FAQ (general)¶
Q 1. Is it possible to use Keras functions inside the TF estimator?
A 1. Yes, we support the TensorFlow Keras Layers API in our model function.
Q 2. What is the resource limitation for Neocortex? I can see that under this project, I only have 5TB storage and 1000 large regular mem CPU hours.
A 2. Please refer to the Allocations section for more information.
Q 3. I see ogbg_molchembl. How do we get the other ogb datasets to the machine? Should we store them in our allocations or will you put the entire ogb collection in that location?
A 3. On the Ocean shared-filesystem, the path of some modelzoo datasets is /ocean/neocortex/cerebras/data/
.
On the SDF, these datasets are available under $LOCAL at $LOCAL/cerebras/data/
Q 4. Are RSA keys supported?
A 4. RSA keys are supported. You can go through an extra process using a form on the PSC website. Please visit this URL for more information: https://www.psc.edu/types-of-ssh-authentication/
Q 5. Is newgrp to be run on the login node or the interact node? or either?
A 5. If you have multiple projects on the PSC systems, you need to use the newgrp
command to switch between them and set to the Neocortex project. You will not be able to get an interact session until you are on the right project. Therefore, you should run it on the login node, but you can also run it on the interact node if you specified the group allocation account id (--account
) to use.
Q 6. Do we have an option to run using a batch job?
A 6. Yes, you can also run a batch job. Please review the section “Running jobs” for more details.
Q 7. What does it mean when interact command hangs?

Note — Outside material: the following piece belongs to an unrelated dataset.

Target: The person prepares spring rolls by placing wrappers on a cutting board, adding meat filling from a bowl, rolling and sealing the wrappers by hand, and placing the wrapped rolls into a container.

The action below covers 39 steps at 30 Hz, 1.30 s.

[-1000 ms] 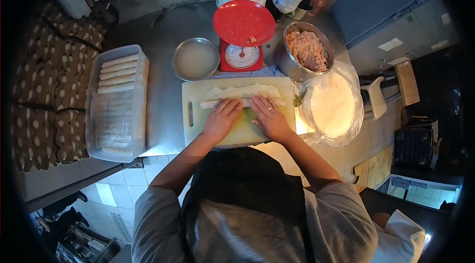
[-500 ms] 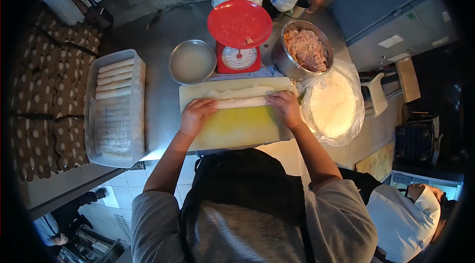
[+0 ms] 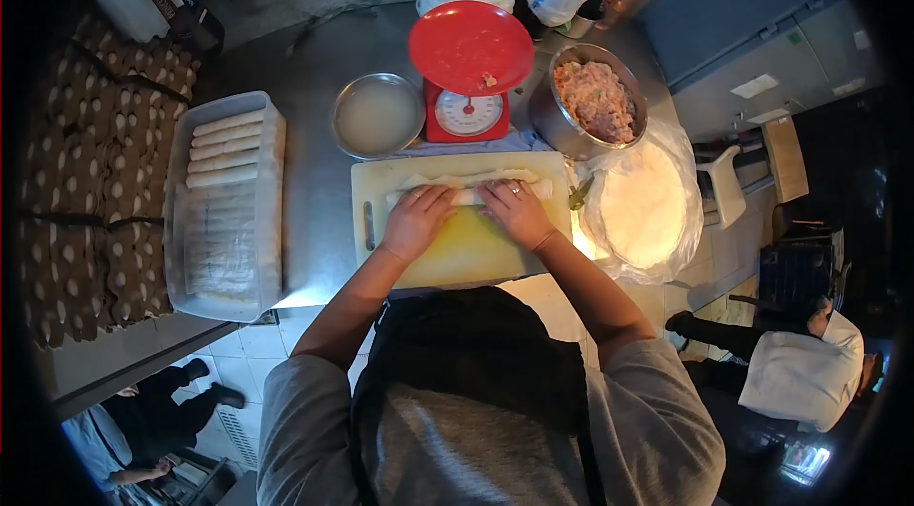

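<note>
Right in front of you, on the pale cutting board [image 3: 476,258], is the filled roll [image 3: 466,196], lying crosswise near the far side, with a thin flap of the dough sheet [image 3: 505,176] just beyond it. Your left hand [image 3: 419,218] is on the left part of the roll, fingers held fairly close together and a bit curved over the top. Your right hand [image 3: 515,213] does the same on the right part, ring showing, and the roll's right end pokes out past it. Neither hand looks spread wide; whether your thumbs are pinching the dough, I can't tell.

Past the board on the table [image 3: 309,158] you've got a steel bowl [image 3: 379,116] of cloudy liquid, then the red scale [image 3: 466,116] with a few crumbs of filling on its pan [image 3: 471,47], then a deep metal pot [image 3: 555,123] heaped with pinkish meat mix [image 3: 595,101]. Off to your right, a stack of round wrappers [image 3: 640,206] sits in clear plastic, with a small green thing [image 3: 580,194] between it and the board. Over on your left, the plastic tub [image 3: 273,220] holds a row of finished rolls [image 3: 227,149] at its far end and more under clear film nearer you, and egg trays [image 3: 95,192] are piled beside that.
</note>
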Available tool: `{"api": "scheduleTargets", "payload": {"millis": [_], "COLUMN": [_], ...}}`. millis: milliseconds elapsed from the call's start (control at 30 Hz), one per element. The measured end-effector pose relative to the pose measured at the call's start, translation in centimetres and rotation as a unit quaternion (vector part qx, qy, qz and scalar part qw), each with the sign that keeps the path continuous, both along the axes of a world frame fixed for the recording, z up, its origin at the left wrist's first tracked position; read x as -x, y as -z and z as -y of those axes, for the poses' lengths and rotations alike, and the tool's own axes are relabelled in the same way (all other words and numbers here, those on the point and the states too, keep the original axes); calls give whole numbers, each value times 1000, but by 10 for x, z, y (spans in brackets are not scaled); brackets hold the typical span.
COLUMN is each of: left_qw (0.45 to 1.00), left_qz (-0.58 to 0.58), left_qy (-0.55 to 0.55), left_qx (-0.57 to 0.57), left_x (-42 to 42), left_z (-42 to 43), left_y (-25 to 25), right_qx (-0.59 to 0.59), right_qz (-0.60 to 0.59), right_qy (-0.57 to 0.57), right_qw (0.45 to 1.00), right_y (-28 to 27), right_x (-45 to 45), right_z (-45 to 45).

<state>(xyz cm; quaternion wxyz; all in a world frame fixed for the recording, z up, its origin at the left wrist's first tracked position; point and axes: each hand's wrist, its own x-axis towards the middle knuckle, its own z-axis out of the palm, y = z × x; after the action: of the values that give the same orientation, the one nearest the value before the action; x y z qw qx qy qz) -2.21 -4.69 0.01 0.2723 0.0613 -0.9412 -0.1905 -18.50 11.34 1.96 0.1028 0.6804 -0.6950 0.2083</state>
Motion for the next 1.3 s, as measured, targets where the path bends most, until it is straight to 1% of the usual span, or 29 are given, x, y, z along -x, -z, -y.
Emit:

A 7. This could mean that the queue is busy and not ready for any more jobs at that time. Another possibility is that you are not in the right project allocation. If you have multiple projects on the PCS systems, please use newgrp to switch to the appropiate Neocortex project. Please contact us if you come across any specific error or it hangs for a long time.
Q 8. Which queue to submit for the batch job?
A 8. Feel free to use the Neocortex (preferred) default queue, as well Bridges-2 RM, EM, and GPU partitions as needed. Refer to the Allocations section for more details.
Q 9. Do you expect us to compile our model?
A 9. You are expected to compile and run your model.
Q 10. Is it mandatory to use Keras API for defining the Network Architecture? Can we use Keras model APIs? Or it should be only Keras layers?
A 10. Currently, we support Tensorflow Keras Layers API in our model function.
Q 11. How to verify correctness before access to neocortex?
A 11. compile() will perform full compilation through all stages of the Cerebras Software Stack and generate a CS-2 executable. If this is successful, your model is guaranteed to run on CS-2. Refer to ‘_Cerebras-ML-User-Guide’ _ for more information.
Q 12. Does CS1 support profiling with TensorBoard?
A 12. Yes, you can save summaries via Tensorboard. Please check the ‘Cerebras-ML-User-Guide’ for detailed steps.
Q 13. Is 3D convolution supported (for 3D U-Net)?
A 13. Not as of now. We will update once they are ready to run.
Q 14. Are the limitations on SRAM allocation to compute nodes? For example, if we use only 5.8% of the nodes (WSE2), can we still use all 18 GB of SRAM for a larger mini-batch?
A 14. No, the CS-2 can only run one job at a time. Parallel runs are not supported as of now.
Q 15. Can we create parallel implementations to increase core usage? E.g., If we use 5.8% of nodes (WSE2), can we create 20 copies of our network for a 20x speedup?
A 15. Parallel runs are not supported as of now.
Q 16. Along the same lines what about tanh activation, in place of ReLU?
A 16. Tanh activation function is supported.
Q 17. Is there a list of supported operations?
A 17. Yes, please refer to the “Developing for the CS-2 section” in this document.